Эти ее слова сразу весь румянец с меня согнали. Холодом пахнуло от них. И сразу какая-то злая обида захватила меня. Не то что я так уж сильно люблю Маяковского и только одного Маяковского. Есть много разных хороших стихов у разных поэтов. Есенин мне тоже очень нравится. Но зачем же обязательно при этом Маяковского под каблук Есенину вталкивать? Сразу бас у меня окреп.
— Не знаю, как ты можешь такое про Маяковского говорить! Да его стихи: «Читайте, завидуйте, я — гражданин…»
Шура ладошкой своей мне рот закрыла.
— Костенька! Смешной и глупый. Да разве опять-таки на публике я это скажу? Смешной, смешной! Не такая я дура.
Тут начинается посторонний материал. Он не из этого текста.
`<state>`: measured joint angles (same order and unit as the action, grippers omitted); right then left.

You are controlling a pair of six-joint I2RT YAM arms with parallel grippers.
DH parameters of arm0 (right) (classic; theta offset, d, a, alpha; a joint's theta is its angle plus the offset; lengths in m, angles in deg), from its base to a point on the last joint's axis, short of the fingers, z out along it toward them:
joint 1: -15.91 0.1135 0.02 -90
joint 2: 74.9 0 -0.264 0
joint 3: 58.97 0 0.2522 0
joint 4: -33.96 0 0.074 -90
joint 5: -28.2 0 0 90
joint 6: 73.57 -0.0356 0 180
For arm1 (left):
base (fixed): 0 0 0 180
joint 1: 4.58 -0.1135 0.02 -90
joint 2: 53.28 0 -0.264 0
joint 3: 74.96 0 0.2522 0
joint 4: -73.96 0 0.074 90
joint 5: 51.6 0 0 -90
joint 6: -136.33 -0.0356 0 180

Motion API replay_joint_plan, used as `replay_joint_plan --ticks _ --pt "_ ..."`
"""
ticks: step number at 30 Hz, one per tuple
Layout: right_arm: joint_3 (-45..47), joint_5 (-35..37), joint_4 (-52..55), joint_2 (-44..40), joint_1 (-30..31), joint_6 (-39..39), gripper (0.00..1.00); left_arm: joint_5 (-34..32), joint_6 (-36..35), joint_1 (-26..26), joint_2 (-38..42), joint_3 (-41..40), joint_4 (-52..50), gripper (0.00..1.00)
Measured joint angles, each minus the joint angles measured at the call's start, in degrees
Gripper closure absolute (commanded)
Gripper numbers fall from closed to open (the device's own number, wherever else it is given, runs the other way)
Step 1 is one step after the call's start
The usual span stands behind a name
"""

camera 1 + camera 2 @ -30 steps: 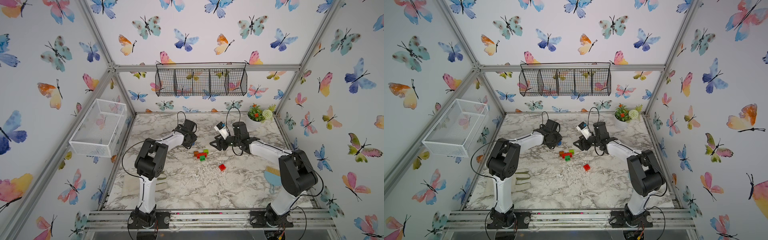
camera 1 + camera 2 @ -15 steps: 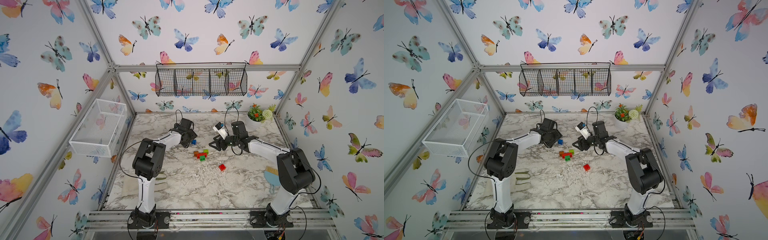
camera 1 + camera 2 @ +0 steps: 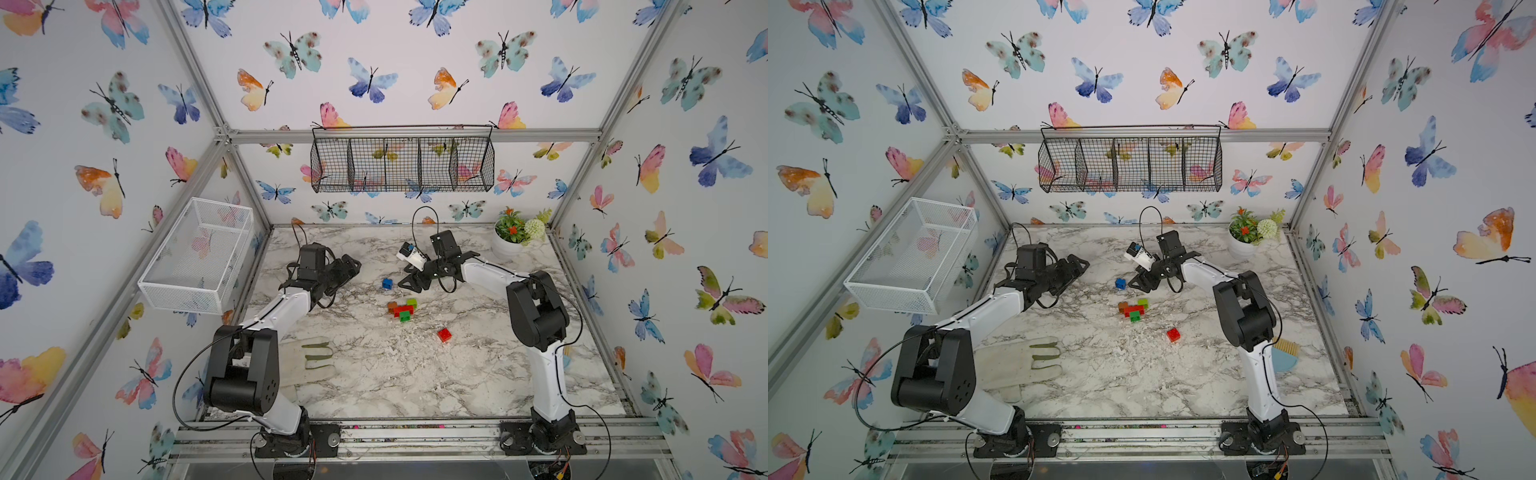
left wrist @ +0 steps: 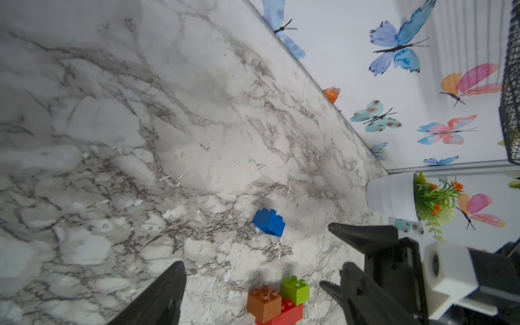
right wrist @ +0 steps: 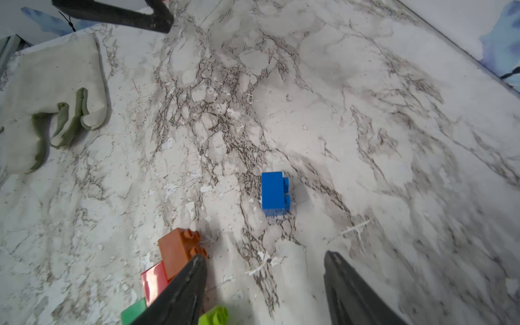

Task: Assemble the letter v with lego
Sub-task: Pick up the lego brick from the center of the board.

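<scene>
In the right wrist view the brick cluster (image 5: 174, 253) runs off the picture's edge, its red and green bricks partly behind one finger (image 5: 180, 292) of the right gripper (image 5: 266, 255). In a top view, what may be a brush (image 3: 1284, 357) shows only partly behind the right arm (image 3: 1244, 311).

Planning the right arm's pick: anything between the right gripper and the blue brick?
Nothing visible. In the right wrist view, only bare marble tabletop lies between the open right gripper and the blue brick. The joined cluster sits beside one of its fingers, off the path.
</scene>
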<state>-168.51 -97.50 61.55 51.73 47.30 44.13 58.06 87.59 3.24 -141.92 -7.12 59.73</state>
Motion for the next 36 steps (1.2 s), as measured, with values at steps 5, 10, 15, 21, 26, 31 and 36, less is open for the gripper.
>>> replay_joint_plan --ticks 5,10,15,21,26,31,36 --pt "-9.03 4.87 6.6 6.58 2.86 4.52 0.31 2.45 -2.38 -3.8 0.09 -2.73 -0.26 0.13" --pt "-15.78 9.18 11.1 11.76 4.74 5.99 0.37 3.67 -4.07 -4.96 0.22 -2.1 0.24 0.13" --pt "-17.59 11.02 12.41 13.46 5.22 5.99 0.45 4.7 -4.85 -4.85 0.22 -2.29 0.28 0.13" --pt "-18.38 12.09 12.68 13.9 5.73 5.97 0.54 5.35 -5.11 -4.85 -0.11 -2.89 0.52 0.13" --pt "-18.38 12.68 12.63 14.08 5.86 5.97 0.56 6.14 -5.38 -4.85 -0.37 -2.89 0.59 0.13" --pt "-18.38 13.05 11.63 14.16 6.1 5.6 0.61 6.49 -5.53 -4.85 -0.37 -2.89 0.63 0.13" --pt "-18.38 14.1 9.68 14.53 6.16 4.79 0.68 7.5 -5.73 -4.81 -0.37 -2.99 0.68 0.14"
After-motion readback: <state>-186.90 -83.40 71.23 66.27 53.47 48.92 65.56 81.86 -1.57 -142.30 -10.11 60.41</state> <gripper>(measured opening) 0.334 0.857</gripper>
Вы, конечно, думаете: нужно было взорваться, наговорить Шуре грубостей, закричать на нее. Но если человек сидит, простодушно улыбается и по глазам, по губам у нее никак не поймешь, всерьез это или дразнит, — и верно, надо быть смешным и глупым, чтобы взрываться и кричать. Может быть, просто поспорить с ней? Доказать свое. Спор мне все равно не выиграть. Не умею я быстро и ловко цепляться к каждому неудачному слову противника своего. Спор только тогда интересен и красив, когда в нем острые мысли, словно шпаги в картине «Три мушкетера», все время сверкают. И вот я стою и молчу, а Шура хохочет.